To me, it’s rather sad that the full power of this extremely data-driven theory story has proven difficult to explain to a broader audience over the decades. That lack of accessibility has, unfortunately, left a vacuum into which many other far less experimentally based approaches have moved.
I liked your point about emergence of electroweak unification theory as the specific block to speculations about the fixed gluon-photon ratios in quarks and flux tubes. But, of course, you are exactly right. Any GUT via that route would require full “backwards compatibility” with existing electro-week theory.
The answer is yes. 🙂 If you assume SU(3) is the right symmetry group, then the constraint follows [it is the “S” in “SU”]..
Conversely, if you start from experiment and work forward, then you find evidence that quantum field theory with some gauge symmetry describes the experiments. Various data will tell you there are three colors, as we have seen in previous posts. But a quantum field theory of U(3) would have a ninth particle which would be have very differently from the other eight gluons — in particular it would not interact with them and its interaction strength would shrink at long distance instead of increasing. Since this is not observed, a field theory of SU(3) is used.
As you have noted, one might wonder whether the photon can be viewed as the ninth particle. But the theory of the weak interactions requires this *not* be the case, and instead the photon is a mixture of particles built from an SU(2) x U(1) theory, known as the electroweak field theory of Glashow and then of Weinberg and of Salam.

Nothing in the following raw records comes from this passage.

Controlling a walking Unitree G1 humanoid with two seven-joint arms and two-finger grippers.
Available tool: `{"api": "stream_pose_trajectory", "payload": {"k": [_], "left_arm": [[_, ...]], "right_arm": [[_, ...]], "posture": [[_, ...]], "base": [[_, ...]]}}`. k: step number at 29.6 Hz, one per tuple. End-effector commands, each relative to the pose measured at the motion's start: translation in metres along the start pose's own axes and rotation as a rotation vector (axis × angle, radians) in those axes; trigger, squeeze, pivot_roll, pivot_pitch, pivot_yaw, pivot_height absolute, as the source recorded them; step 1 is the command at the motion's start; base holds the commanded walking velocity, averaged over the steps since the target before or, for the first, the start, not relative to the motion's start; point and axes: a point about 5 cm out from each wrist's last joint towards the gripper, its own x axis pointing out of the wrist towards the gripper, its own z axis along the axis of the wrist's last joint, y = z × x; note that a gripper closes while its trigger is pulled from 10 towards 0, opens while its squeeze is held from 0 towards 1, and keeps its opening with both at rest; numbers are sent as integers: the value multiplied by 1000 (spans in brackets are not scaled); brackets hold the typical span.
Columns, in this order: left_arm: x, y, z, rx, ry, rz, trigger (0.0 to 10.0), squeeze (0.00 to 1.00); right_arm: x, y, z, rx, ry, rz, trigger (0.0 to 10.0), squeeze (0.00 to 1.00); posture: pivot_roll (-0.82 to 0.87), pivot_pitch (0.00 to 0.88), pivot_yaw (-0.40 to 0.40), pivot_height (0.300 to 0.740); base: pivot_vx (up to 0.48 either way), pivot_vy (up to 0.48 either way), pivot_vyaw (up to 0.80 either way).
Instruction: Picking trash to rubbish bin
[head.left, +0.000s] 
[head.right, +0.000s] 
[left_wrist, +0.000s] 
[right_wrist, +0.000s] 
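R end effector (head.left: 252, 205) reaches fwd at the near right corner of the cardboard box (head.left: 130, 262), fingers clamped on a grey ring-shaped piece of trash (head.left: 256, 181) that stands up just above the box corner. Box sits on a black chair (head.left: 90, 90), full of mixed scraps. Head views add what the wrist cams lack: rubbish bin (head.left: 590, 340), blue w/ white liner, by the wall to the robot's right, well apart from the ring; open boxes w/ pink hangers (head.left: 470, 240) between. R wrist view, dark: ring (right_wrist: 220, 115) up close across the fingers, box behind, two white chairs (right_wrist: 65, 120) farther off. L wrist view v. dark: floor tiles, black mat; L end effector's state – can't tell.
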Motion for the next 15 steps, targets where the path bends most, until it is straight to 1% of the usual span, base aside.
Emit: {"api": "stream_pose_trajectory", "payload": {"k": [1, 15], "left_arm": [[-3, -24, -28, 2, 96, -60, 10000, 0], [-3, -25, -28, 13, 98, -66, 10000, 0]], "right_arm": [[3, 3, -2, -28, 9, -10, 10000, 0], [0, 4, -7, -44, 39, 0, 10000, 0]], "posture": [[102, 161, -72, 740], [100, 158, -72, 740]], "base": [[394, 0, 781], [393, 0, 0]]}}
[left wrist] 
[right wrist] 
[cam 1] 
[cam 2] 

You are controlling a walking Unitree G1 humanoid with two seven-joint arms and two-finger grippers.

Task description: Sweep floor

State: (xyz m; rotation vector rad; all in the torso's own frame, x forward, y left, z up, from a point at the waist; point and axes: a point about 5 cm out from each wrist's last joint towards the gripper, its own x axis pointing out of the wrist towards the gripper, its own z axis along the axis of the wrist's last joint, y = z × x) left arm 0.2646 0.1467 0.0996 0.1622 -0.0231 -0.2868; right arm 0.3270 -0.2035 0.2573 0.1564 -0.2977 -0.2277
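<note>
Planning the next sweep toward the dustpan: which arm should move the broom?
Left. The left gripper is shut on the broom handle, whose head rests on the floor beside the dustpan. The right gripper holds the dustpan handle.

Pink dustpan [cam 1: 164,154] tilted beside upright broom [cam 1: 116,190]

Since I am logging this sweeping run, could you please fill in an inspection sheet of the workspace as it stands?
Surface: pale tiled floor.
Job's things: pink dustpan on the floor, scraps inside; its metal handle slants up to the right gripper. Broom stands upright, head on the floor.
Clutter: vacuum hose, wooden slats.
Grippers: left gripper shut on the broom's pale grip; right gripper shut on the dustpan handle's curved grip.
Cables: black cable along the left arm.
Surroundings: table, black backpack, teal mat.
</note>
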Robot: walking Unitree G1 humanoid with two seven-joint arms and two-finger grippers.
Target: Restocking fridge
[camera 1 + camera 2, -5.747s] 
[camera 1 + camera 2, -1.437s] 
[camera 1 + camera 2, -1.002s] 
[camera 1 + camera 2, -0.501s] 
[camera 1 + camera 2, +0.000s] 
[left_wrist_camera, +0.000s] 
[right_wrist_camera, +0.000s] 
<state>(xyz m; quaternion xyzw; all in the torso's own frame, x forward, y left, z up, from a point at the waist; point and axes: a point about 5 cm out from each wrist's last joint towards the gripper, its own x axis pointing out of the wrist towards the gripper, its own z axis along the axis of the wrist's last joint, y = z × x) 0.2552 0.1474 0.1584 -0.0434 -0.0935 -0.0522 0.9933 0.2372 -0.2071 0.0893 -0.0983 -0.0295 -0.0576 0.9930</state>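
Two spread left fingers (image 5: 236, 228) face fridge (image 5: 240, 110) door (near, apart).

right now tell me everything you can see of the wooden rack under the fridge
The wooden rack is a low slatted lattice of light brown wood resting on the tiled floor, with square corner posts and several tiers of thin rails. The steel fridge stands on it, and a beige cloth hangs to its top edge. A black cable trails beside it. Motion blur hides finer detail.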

This is then what eventually led Georgi and Glashow and their followers to combine SU(3) x SU(2) x U(1) via grand unification into SU(5), or SO(10), or SU(3)xSU(3)xSU(3). The group U(3) was not generally useful. Of course the experimental evidence for such grand unification is entirely missing; there are only a couple of circumstantial clues.
>… “for SU(3) the sum of the three diagonal elements must be zero, leaving only eight; this is why there are eight gluons rather than nine, despite there being three colors and three anti-colors.”
Is the constraint that the sum of the three diagonal elements must be zero inherent to SU(3) or imposed because this gluon, which would have infinite range, is never observed experimentally?